Spine currently has all the features necessary to use it in production, except for loading and using the data in your games. For each game toolkit, we need to write a runtime library that loads the animation data and draws the animations. Currently this is only done for libgdx, and this is where we need your help.
We set out to build games, but instead we’ve been working full time on Spine for many months. We would love to add Spine runtimes for Unity, cocos2d, Corona, and others, but we also need to move on and build our own games. Funding this KickStarter will allow us to postpone our games a little longer to add support for additional toolkits and enable Spine to be used in all kinds of games. With your help, we can build the runtimes to match the same level of quality as the rest of Spine, and official runtimes will be kept up to date as Spine evolves.

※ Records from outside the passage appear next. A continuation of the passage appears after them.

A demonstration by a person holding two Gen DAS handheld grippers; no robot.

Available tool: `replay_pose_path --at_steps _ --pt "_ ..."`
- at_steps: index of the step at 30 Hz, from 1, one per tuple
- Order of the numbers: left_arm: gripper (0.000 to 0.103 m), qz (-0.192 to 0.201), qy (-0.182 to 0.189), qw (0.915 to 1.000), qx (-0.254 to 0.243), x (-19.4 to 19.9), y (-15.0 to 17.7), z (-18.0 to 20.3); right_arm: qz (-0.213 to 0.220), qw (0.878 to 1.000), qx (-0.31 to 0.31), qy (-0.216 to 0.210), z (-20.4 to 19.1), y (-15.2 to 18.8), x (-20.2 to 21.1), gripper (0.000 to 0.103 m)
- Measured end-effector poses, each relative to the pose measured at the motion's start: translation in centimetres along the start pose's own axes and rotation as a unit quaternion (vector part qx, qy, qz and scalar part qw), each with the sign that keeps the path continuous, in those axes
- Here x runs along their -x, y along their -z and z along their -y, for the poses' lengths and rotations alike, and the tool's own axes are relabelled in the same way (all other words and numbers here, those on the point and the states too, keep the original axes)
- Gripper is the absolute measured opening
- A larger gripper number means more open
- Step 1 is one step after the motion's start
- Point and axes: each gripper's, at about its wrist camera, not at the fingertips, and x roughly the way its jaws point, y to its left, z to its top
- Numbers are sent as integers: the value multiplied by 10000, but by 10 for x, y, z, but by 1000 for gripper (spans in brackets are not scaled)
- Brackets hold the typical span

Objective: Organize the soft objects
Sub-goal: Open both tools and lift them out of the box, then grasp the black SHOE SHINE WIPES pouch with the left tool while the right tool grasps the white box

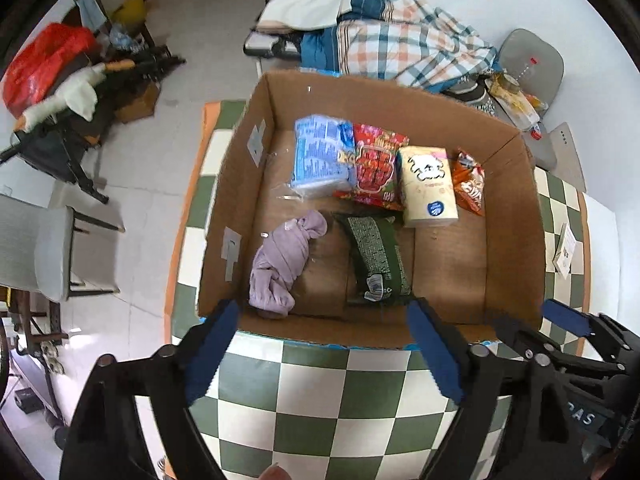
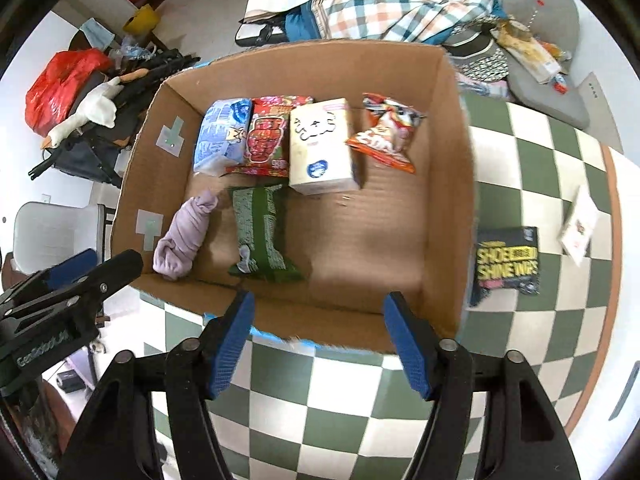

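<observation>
Hovering over the near rim of the cardboard box [image 2: 304, 60], both tools point steeply down at the checkered table [image 1: 320, 392] and neither one carries anything. Far left inside the box lies the lilac cloth bundle [image 1: 280, 264], slumped against the left wall, and right beside it the dark green packet [image 1: 376, 260], lying lengthwise. Behind them runs a tidy back row: blue pack [image 1: 320, 156], red snack bag [image 1: 376, 168], cream tissue box [image 1: 428, 184], orange snack bag [image 2: 384, 132] tucked toward the right wall. Further right, outside the box on the table, sits the black shoe-shine pack [image 2: 508, 260], and that one looks like the obvious leftover.

Risks from here: the left gripper [image 1: 324, 348] hangs just over the near wall, so a careless drop could catch the cardboard edge and shove the whole box. The lilac bundle is loosely knotted and could unroll if nudged. Going for the black pack, the right gripper [image 2: 320, 340] could clip the box's right wall, which stands close beside it.

Pose check: left gripper spread wide, blue pads well apart, nothing between them. Right gripper likewise released, jaws parted, empty. In each view the other tool peeks in at the edge, so the two hang close side by side.
</observation>
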Motion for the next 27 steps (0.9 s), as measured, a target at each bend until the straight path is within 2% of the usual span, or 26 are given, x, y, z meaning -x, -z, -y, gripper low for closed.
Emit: replay_pose_path --at_steps 1,3,8,12,18,21,24,27 --pt "92 39 -26 10000 6 3 2 2 75 10000 -5 44 3 4 6 81" --pt "98 166 -96 9998 5 12 5 4 204 9997 -24 107 7 11 15 81" --pt "100 508 -226 9984 -24 37 15 11 476 9985 -8 275 12 28 40 98" --pt "103 807 -246 9964 -51 55 24 16 712 9967 4 397 14 42 63 99" --pt "103 1015 -188 9945 -167 79 40 26 905 9958 -19 130 20 58 96 100" --pt "103 1031 -138 9933 -504 86 42 43 918 9957 -96 -65 33 67 108 100" --pt "103 923 -65 9890 -1151 85 42 78 854 9958 -297 -159 60 77 113 100" --pt "103 853 -99 9779 -1909 77 42 125 736 9953 -629 -66 100 88 112 100"
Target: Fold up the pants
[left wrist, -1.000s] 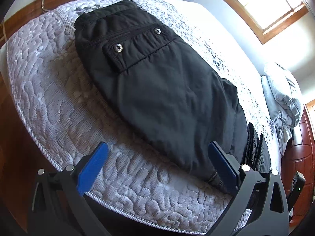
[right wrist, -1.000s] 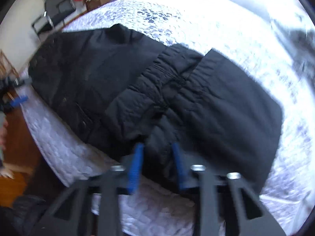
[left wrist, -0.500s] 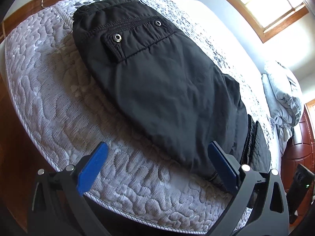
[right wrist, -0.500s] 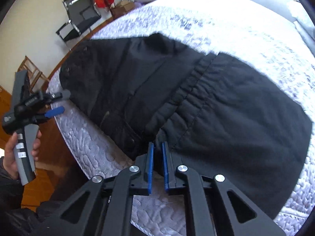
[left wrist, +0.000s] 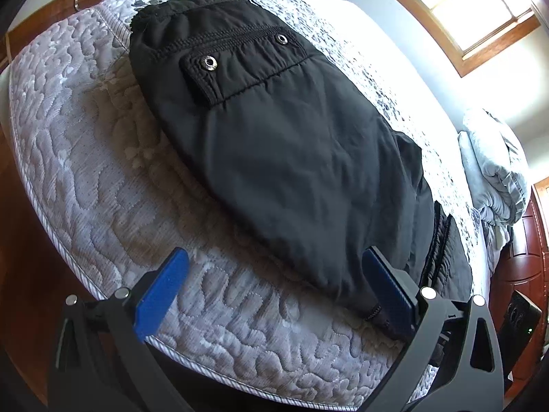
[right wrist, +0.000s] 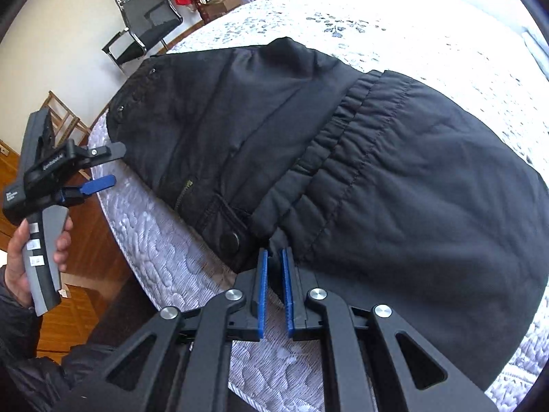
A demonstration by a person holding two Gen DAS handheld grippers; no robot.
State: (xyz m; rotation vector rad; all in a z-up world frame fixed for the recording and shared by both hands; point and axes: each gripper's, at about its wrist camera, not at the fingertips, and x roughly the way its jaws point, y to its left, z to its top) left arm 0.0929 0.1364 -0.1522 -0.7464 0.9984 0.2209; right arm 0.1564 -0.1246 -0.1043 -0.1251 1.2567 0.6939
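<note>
Black pants (left wrist: 291, 158) lie folded over on the quilted mattress (left wrist: 89, 158), with a snap-buttoned pocket flap towards the far end. My left gripper (left wrist: 274, 254) hovers open at the mattress's near edge, its right finger (left wrist: 387, 288) beside the pants' hem. In the right wrist view the pants (right wrist: 411, 185) show their gathered waistband (right wrist: 329, 158). My right gripper (right wrist: 273, 257) is shut, its blue tips pinching the fabric edge near a round button (right wrist: 229, 240). The left gripper (right wrist: 113, 166) also appears there, open, held in a hand (right wrist: 20, 261) off the mattress's side.
A rumpled grey blanket (left wrist: 494, 171) lies at the far right of the bed, under a window (left wrist: 463, 10). A black chair (right wrist: 144, 31) and a wooden chair (right wrist: 61, 116) stand on the wood floor (right wrist: 79, 295) beyond the mattress (right wrist: 164, 240).
My right gripper's jaws went from slightly apart to shut on the fabric edge by the waistband, and its view swung left. The left gripper stayed open and in place.
</note>
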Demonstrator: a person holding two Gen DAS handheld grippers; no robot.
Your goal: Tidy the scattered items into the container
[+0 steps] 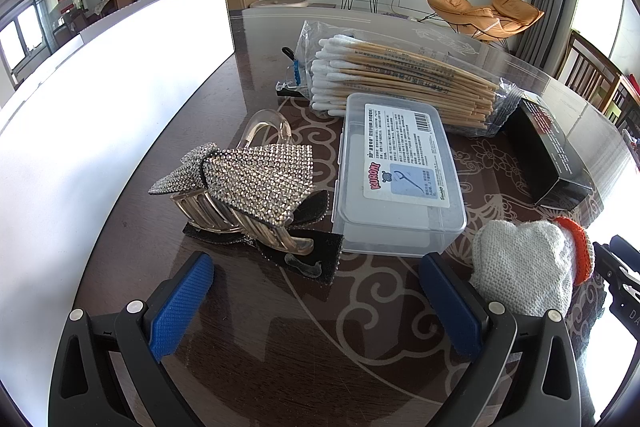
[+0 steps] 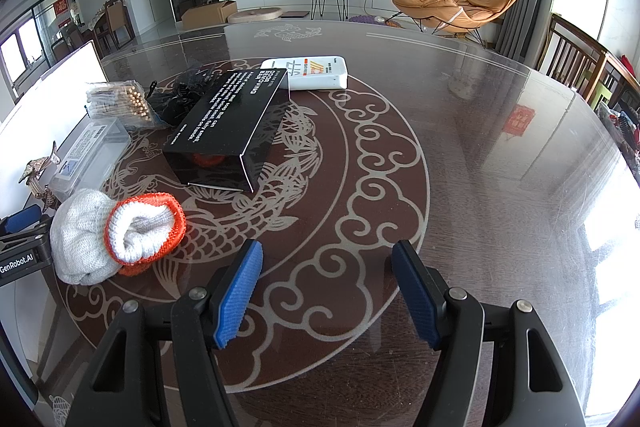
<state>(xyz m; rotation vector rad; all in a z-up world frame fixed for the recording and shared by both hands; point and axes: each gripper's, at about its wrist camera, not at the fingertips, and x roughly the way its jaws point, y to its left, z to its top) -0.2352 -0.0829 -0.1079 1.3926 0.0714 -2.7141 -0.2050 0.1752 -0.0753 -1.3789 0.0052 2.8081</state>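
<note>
So, from the left wrist view, your left claw (image 1: pixel 316 303) is wide open and holds nothing. Right ahead of it lies the sparkly silver bow hair clip (image 1: pixel 244 183), with the clear plastic box (image 1: pixel 396 175) beside it on the right. Close slowly around the clip's middle. The big white container (image 1: pixel 112 99) waits to your left.

From the right wrist view, your right claw (image 2: pixel 328 291) is open and empty too. The rolled white glove with an orange cuff (image 2: pixel 116 235) sits to its left. The black cardboard box (image 2: pixel 232 123) lies ahead.
</note>
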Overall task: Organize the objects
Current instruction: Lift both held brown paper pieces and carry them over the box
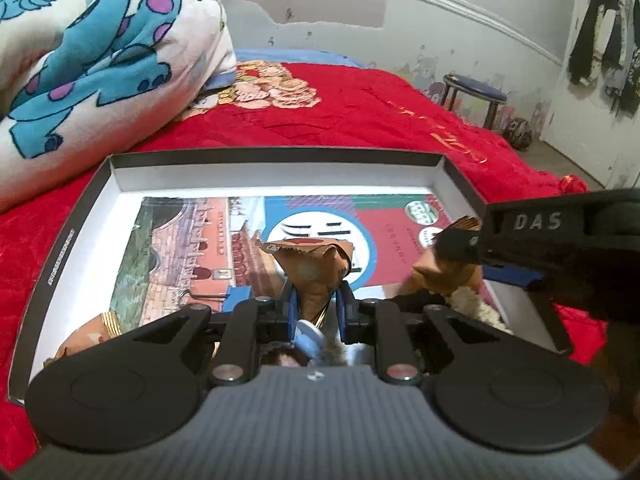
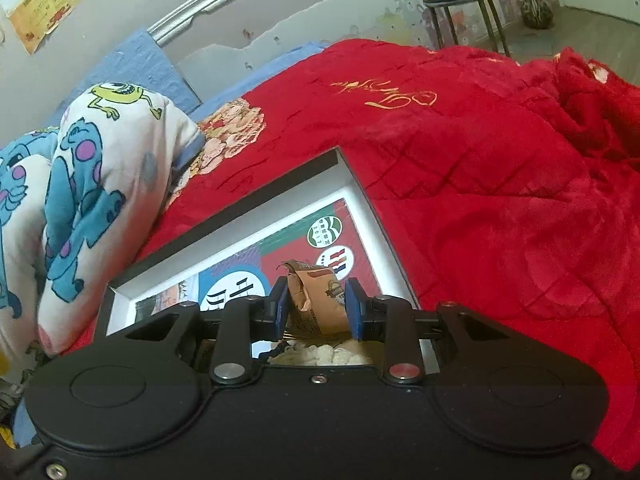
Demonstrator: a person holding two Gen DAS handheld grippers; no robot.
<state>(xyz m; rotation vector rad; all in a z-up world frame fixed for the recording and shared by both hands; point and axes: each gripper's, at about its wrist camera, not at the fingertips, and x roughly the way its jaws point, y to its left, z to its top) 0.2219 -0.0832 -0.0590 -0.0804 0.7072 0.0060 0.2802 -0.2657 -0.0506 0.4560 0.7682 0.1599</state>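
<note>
Over the shallow box point(image 1: 80, 216) on the bed, my left tool point(image 1: 316, 304) and right tool point(image 2: 318, 306) each pinched a crumpled brown packet point(image 1: 316, 268), and I judged either thin wrapper could slip loose and land outside its rim.

We hold both grippers tilted downward over the shallow box point(image 1: 276, 160). Our left gripper point(image 1: 316, 300) has its blue pads pinched on a brown packet point(image 1: 316, 268); our right gripper point(image 2: 318, 304), beside it toward the box's right wall, clamps another brown packet point(image 2: 316, 292).
</note>
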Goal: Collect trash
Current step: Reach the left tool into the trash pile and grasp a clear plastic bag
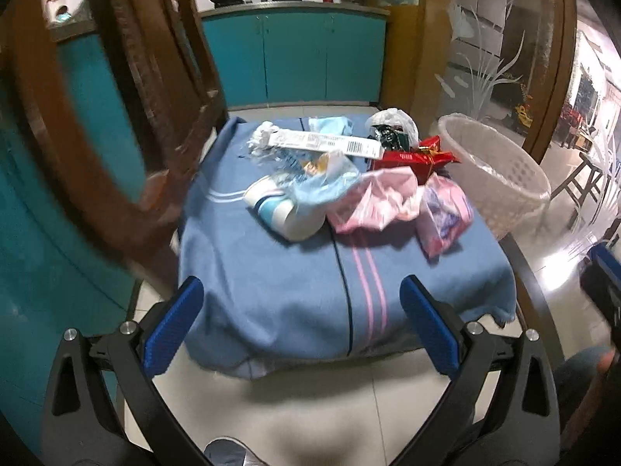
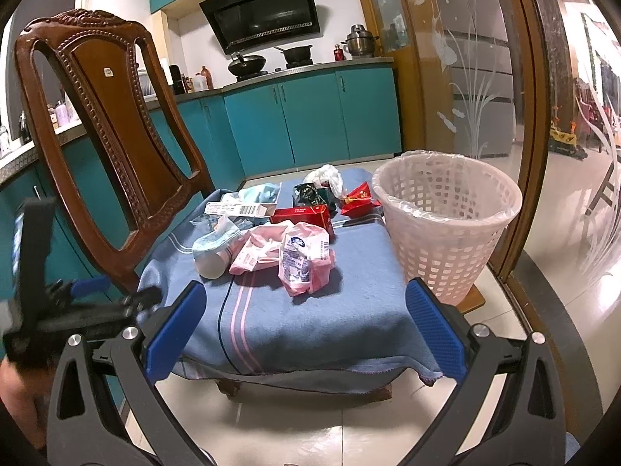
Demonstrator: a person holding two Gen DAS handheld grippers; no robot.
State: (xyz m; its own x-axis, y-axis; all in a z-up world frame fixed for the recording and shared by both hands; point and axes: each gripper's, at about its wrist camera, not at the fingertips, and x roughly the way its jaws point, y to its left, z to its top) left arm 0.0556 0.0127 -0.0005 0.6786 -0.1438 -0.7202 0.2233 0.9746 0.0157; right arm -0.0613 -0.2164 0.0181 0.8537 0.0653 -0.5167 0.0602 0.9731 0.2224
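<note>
Trash lies in a heap on a blue cloth (image 1: 279, 295) (image 2: 310, 318) over a chair seat: a white paper cup (image 1: 289, 215) (image 2: 209, 262) on its side, pink plastic bags (image 1: 376, 202) (image 2: 306, 260), a red box (image 1: 411, 161) (image 2: 300, 215), a barcode strip (image 1: 330, 143) (image 2: 238, 209) and a white crumpled bag (image 1: 394, 120) (image 2: 326, 176). A pale lattice bin (image 1: 500, 178) (image 2: 446, 225) with a clear liner stands to the right of the seat. My left gripper (image 1: 300, 314) and my right gripper (image 2: 306, 318) both hang open before the seat's front edge, holding nothing.
The carved wooden chair back (image 2: 104, 124) (image 1: 128, 116) rises on the left. Teal kitchen cabinets (image 2: 310, 116) (image 1: 295, 58) line the back wall. A frosted glass sliding door (image 2: 477, 77) stands right of the bin. The floor is pale tile (image 2: 330, 427). The left gripper's body (image 2: 35, 291) shows at the left of the right wrist view.
</note>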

Our Kickstarter has been funded! This means we will implement Spine runtimes for these game toolkits:
Unity: Futile and 2D Toolkit
You can download Spine and give it a try right now for Windows, Mac, and Linux. All of the most important features have already been implemented and hopefully this gives you confidence that we can deliver the runtimes we promise.
We hit our goal for the four runtimes in just 3.5 days! The gaming community's response to Spine has been really fantastic! We've already added support for Corona and are working on the other three toolkits promised in the original goal: Unity Futile, Unity 2DToolkit, and cocos2d-iphone. In the meantime, we have been thinking a lot about what to do for stretch goals.
We've received hundreds of requests to build Spine runtimes for all kinds of gaming toolkits. We would love to build official runtimes for everyone's favorite toolkit, but this would take an astronomical amount of effort. We have thought long and hard about what our stretch goals should be for Spine and finally decided we could do better than listing a bunch of game toolkits, each of which only a fraction of the gaming community cares about. We think we have come up with a way to make everyone happy.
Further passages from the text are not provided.